Studio album by Stereolab
- Released: 10 August 1993
- Recorded: May 1993
- Studio: Blackwing (London)
- Genre: Experimental rock; indie pop; post-rock; krautrock;
- Length: 61:52
- Label: Duophonic; Elektra;
- Producer: Phil Wright

Stereolab chronology
| Space Age Bachelor Pad Music (1993) | Transient Random-Noise Bursts with Announcements (1993) | Crumb Duck (1993) |

Singles from Transient Random-Noise Bursts with Announcements
- "Jenny Ondioline" Released: 22 August 1993;

= Transient Random-Noise Bursts with Announcements =

Transient Random-Noise Bursts with Announcements is the second studio album by English-French band Stereolab, released on 10 August 1993 and was issued by Duophonic Records and Elektra Records. It is their first full studio album to feature long-serving members Mary Hansen (backing vocals, tambourine, guitar) and Andy Ramsay (drums). It is distinguished by its emphasis on distorted guitars, feedback, and dissonant keyboard sounds.

Professional ratings
Review scores
| Source | Rating |
| AllMusic | Star Half star |
| Chicago Tribune | Star Half star |
| Mojo | Star |
| Pitchfork | 8.3/10 |
| Q | Star |
| Record Collector | Star |
| The Rolling Stone Album Guide | Star |
| Select | 3/5 |
| Spin Alternative Record Guide | 9/10 |
| Uncut | 8/10 |

==Composition==
Shortly before the release of Transient Random-Noise Bursts, Stereolab re-recorded the song "Pack Yr Romantic Mind" to remove a sample from George Harrison's Wonderwall Music that they were denied clearance to use.

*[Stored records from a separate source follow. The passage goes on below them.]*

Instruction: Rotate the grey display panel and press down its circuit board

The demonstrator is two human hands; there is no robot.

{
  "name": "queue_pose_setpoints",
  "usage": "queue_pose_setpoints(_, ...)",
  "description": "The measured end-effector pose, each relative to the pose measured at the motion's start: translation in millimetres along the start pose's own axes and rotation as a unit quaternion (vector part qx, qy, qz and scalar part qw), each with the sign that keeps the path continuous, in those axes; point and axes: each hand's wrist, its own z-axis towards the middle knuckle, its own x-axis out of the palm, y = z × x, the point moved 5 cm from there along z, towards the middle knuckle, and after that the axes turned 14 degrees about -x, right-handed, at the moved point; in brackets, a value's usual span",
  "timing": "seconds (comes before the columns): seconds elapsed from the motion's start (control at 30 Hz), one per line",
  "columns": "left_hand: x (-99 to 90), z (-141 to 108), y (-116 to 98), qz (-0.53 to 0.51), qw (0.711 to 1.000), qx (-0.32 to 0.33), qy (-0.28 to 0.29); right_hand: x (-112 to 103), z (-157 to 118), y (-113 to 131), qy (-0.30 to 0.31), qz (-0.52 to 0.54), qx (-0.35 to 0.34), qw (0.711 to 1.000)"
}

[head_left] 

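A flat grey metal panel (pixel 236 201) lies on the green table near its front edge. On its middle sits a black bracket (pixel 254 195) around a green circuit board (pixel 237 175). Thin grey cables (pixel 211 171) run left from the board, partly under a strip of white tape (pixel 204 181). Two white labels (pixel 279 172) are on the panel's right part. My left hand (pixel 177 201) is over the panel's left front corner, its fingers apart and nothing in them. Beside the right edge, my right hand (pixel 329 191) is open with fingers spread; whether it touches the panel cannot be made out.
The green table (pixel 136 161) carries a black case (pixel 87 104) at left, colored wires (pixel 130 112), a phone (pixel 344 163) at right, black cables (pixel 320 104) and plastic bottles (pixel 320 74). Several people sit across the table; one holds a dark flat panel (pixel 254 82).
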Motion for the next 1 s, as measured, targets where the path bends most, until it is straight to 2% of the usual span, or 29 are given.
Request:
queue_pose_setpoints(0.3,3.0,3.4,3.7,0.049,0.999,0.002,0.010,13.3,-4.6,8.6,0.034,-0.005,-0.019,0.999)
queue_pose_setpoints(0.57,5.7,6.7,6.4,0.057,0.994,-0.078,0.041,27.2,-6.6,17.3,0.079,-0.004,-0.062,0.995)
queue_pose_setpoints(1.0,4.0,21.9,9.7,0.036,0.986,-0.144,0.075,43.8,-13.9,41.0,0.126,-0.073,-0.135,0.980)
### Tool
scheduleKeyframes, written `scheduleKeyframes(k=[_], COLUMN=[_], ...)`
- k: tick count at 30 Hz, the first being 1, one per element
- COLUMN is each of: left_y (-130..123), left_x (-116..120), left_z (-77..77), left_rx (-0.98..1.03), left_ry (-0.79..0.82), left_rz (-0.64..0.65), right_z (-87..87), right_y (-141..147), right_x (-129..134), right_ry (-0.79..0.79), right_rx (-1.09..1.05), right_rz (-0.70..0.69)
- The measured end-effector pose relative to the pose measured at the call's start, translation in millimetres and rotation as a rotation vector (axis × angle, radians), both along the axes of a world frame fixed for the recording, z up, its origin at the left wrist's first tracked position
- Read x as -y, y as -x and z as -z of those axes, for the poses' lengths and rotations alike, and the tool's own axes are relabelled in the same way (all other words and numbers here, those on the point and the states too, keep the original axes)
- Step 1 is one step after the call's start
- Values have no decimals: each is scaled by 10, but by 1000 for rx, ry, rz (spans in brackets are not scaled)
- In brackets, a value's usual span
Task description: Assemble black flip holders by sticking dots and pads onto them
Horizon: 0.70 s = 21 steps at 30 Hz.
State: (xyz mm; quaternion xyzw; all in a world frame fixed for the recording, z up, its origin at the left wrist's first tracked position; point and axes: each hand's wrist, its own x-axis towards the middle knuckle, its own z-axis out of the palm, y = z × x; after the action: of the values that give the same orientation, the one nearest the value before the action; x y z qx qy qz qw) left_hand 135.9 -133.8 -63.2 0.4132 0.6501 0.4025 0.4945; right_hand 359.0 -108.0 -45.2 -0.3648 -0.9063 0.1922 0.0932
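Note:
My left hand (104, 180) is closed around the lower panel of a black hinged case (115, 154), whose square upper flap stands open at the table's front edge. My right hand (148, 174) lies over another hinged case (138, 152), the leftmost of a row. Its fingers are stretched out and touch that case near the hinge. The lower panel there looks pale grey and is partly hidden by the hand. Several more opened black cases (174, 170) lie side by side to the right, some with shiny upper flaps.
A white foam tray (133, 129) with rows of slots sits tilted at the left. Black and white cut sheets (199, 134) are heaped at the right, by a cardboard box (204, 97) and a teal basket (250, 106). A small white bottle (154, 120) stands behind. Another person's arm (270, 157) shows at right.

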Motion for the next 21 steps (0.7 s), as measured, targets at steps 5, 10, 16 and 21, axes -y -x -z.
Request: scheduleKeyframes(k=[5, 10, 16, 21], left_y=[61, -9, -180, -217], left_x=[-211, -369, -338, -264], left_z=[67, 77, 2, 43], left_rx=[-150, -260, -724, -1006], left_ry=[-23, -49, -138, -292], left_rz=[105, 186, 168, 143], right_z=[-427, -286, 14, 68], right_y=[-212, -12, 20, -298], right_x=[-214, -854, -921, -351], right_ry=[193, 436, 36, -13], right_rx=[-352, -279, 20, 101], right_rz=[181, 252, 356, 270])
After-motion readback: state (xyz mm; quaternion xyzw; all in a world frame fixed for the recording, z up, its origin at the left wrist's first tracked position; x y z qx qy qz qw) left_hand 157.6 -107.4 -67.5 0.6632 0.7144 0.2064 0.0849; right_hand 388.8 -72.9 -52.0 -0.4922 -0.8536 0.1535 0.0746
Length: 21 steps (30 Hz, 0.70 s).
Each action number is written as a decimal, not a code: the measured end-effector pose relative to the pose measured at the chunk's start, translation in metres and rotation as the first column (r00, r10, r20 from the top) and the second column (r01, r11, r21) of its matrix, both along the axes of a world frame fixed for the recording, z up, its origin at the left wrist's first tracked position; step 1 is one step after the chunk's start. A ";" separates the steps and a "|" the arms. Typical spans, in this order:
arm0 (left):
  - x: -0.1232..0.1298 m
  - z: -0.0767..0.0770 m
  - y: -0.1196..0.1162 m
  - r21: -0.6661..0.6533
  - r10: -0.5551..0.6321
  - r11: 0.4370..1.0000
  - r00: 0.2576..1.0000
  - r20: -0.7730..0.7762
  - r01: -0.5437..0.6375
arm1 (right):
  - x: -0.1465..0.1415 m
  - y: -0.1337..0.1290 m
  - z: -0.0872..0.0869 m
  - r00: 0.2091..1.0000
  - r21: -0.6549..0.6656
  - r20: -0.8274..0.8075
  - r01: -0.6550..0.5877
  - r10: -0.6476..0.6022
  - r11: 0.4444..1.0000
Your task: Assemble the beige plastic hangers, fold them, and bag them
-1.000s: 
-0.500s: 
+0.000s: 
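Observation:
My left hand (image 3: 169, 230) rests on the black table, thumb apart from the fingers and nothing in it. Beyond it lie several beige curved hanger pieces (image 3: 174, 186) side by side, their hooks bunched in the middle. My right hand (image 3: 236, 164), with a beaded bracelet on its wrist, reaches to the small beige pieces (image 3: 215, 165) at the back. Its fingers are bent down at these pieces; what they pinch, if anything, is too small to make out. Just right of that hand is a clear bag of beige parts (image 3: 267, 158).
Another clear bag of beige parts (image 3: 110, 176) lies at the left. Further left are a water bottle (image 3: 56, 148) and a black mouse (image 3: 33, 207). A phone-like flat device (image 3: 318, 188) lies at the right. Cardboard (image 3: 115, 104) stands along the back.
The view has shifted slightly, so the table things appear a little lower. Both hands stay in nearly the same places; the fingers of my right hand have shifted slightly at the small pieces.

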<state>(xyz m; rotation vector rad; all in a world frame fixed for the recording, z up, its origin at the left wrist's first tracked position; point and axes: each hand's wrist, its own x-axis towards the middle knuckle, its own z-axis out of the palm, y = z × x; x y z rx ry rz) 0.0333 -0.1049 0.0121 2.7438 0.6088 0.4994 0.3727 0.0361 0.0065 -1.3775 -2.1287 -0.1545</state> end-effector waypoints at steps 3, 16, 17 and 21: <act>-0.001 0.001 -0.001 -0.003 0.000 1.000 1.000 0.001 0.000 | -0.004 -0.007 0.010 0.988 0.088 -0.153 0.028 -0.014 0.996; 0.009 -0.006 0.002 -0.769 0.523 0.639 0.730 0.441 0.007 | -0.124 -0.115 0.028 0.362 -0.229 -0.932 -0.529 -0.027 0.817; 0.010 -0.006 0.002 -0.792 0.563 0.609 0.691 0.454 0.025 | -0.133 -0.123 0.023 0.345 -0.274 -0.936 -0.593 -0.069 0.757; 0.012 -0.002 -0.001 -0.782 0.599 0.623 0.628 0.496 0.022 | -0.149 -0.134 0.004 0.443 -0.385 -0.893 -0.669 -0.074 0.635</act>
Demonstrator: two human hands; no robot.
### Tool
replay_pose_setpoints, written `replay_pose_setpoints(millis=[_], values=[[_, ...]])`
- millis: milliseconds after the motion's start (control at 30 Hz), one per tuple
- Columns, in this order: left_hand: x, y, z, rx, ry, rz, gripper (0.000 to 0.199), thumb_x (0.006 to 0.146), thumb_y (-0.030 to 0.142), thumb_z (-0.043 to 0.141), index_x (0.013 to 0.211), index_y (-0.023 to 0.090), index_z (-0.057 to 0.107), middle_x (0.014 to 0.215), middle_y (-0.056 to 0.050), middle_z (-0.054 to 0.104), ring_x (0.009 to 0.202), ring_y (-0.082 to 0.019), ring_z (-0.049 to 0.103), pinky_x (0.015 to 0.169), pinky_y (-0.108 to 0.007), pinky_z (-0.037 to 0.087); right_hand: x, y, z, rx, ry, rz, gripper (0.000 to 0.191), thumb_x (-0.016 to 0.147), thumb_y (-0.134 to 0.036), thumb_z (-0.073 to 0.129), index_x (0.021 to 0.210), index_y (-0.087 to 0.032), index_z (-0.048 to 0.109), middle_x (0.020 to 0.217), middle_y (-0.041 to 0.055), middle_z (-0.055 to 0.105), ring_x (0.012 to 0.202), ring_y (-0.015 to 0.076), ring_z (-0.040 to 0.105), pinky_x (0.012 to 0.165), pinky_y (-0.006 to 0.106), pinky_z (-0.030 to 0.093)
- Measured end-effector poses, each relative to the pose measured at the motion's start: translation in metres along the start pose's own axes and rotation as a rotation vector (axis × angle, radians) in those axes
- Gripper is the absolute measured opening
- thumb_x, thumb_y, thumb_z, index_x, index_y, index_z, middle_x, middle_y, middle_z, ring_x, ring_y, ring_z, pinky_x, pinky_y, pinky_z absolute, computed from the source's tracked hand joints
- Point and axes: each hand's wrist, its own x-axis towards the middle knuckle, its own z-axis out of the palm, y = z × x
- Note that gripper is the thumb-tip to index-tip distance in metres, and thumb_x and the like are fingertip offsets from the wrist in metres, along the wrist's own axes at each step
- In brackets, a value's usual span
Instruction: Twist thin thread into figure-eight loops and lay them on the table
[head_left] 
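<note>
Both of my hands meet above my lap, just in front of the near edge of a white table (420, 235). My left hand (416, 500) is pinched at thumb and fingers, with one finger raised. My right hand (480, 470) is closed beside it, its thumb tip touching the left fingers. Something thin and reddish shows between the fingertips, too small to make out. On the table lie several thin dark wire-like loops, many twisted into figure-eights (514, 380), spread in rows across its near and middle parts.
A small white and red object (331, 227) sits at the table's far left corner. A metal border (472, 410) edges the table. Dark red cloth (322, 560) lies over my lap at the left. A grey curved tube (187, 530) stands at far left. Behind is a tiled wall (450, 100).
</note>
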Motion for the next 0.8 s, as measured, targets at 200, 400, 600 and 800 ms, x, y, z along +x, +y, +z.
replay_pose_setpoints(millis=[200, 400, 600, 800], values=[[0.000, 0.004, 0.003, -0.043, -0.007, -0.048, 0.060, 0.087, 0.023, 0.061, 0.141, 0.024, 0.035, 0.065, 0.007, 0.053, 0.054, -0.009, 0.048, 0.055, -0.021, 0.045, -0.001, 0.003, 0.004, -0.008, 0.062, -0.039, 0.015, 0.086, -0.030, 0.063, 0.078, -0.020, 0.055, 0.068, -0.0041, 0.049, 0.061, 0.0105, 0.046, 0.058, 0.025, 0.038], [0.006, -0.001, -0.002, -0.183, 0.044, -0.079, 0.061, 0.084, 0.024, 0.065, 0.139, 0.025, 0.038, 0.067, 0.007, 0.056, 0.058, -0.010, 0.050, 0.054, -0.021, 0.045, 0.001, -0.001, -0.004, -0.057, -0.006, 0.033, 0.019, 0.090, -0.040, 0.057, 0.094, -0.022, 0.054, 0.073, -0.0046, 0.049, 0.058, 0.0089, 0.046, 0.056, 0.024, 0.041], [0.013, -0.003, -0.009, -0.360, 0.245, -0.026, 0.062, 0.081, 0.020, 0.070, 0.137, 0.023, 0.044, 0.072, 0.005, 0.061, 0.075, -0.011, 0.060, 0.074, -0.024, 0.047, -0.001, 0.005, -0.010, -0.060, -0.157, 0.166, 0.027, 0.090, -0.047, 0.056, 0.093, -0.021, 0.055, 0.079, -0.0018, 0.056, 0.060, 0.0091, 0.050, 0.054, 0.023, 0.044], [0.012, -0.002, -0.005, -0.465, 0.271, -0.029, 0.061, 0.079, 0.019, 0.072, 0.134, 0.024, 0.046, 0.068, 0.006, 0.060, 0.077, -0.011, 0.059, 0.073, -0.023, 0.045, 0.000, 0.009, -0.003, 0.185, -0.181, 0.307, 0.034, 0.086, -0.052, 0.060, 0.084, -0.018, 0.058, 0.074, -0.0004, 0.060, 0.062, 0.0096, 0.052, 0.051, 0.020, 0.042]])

On the LP edition of the album, the end of the last track, "Lock-Groove Lullaby", extends into a locked groove repeating a phrase sampled from Perrey and Kingsley's "The Savers", from their 1967 album Kaleidoscopic Vibrations: Electronic Pop Music from Way Out.

==Release==
Transient Random-Noise Bursts was released on 10 August 1993 in the United States by Elektra Records and on 6 September 1993 in the United Kingdom by Duophonic Records. The album's sleeve design was adapted from that of a hi-fi test record issued by Hi-Fi Sound magazine in 1969; the record itself is sampled on the song "Jenny Ondioline". The majority of the first 1,500 LP copies of Transient Random-Noise Bursts were destroyed due to bad pressing quality.

On its release, Transient Random-Noise Bursts peaked at number 62 on the UK Albums Chart. In advance of the album, "Jenny Ondioline" was released on 22 August 1993.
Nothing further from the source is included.